Hello everyone, I have been reading this thread for a few months but haven’t had the energy to post anything. I have been looking after my 82 year old mum after she fell and fractured her femur.

Reading all your posts have made me feel less isolated. I don’t think until you’re in this position you cannot realise how hard it is looking after an elderly relative. It’s also depressing as like previous posters have said it makes you dread getting old when you witness the problems on a daily basis. I’m drinking far too much red wine but as yolo says do we really want to live into our 80s?
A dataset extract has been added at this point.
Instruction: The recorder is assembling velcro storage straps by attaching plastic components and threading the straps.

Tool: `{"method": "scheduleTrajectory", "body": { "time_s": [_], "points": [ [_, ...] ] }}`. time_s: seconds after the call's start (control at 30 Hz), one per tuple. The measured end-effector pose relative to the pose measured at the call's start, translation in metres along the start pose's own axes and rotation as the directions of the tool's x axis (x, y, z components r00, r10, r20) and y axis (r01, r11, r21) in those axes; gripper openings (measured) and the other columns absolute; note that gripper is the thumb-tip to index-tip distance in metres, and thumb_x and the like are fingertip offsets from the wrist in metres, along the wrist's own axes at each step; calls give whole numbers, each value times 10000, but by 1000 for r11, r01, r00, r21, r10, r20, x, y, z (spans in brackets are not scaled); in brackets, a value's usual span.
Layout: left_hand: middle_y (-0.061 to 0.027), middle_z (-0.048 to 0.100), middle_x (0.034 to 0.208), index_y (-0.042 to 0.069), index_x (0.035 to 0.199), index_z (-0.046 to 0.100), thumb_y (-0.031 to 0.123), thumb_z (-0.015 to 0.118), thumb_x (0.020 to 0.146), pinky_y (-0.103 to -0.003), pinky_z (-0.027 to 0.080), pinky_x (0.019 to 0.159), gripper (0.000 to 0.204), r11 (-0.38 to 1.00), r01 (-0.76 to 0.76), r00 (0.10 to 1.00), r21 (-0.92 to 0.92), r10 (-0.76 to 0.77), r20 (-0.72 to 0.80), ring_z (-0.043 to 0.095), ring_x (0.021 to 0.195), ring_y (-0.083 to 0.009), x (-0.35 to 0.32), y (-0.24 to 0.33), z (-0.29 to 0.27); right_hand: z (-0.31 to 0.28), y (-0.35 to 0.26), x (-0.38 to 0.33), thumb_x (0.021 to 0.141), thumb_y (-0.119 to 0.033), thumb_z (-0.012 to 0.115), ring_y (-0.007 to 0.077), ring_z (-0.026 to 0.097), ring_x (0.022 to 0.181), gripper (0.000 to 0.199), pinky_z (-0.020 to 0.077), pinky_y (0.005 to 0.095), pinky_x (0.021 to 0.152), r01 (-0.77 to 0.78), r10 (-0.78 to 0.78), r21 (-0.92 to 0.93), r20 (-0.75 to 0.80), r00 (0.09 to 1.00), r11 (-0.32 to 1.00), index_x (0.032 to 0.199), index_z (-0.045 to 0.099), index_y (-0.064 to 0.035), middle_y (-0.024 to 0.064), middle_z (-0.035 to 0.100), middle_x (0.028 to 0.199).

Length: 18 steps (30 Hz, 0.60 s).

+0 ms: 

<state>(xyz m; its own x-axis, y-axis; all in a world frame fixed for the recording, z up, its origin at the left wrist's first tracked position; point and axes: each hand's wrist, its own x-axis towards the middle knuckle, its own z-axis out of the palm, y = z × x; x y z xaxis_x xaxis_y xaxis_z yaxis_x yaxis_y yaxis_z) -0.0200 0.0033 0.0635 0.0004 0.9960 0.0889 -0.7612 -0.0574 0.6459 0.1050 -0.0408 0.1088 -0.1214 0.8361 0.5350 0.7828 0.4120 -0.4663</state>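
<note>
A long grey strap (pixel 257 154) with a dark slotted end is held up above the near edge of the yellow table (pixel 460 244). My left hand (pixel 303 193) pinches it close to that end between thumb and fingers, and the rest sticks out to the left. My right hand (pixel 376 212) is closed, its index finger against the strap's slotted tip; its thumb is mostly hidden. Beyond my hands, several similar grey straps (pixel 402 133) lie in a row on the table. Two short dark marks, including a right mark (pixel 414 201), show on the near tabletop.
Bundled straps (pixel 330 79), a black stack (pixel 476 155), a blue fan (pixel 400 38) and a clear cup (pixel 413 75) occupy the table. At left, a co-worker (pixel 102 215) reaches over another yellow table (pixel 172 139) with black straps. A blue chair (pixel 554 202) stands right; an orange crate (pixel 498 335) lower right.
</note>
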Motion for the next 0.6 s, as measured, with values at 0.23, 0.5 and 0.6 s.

I’m feeling really down today but I just wanted to say I’m sorry we are all having a difficult time but I’m very grateful of the support this thread provides.

LighthouseSouth · 21/10/2018 09:30

Yolo, big hugs

I really feel for everyone here.

to be honest, I haven't posted because things have been too much for me, I don't know how some of you are still standing.

it's the same in many ways - my father is so ill, it's inhuman, and the doctors are just pumping him full of everything in order to keep him alive with no real prospect of getting better. I just can't understand it.

He had a heart attack a few years ago and it would have been much much better if he'd gone then. This is making me utterly terrified of, well, everything.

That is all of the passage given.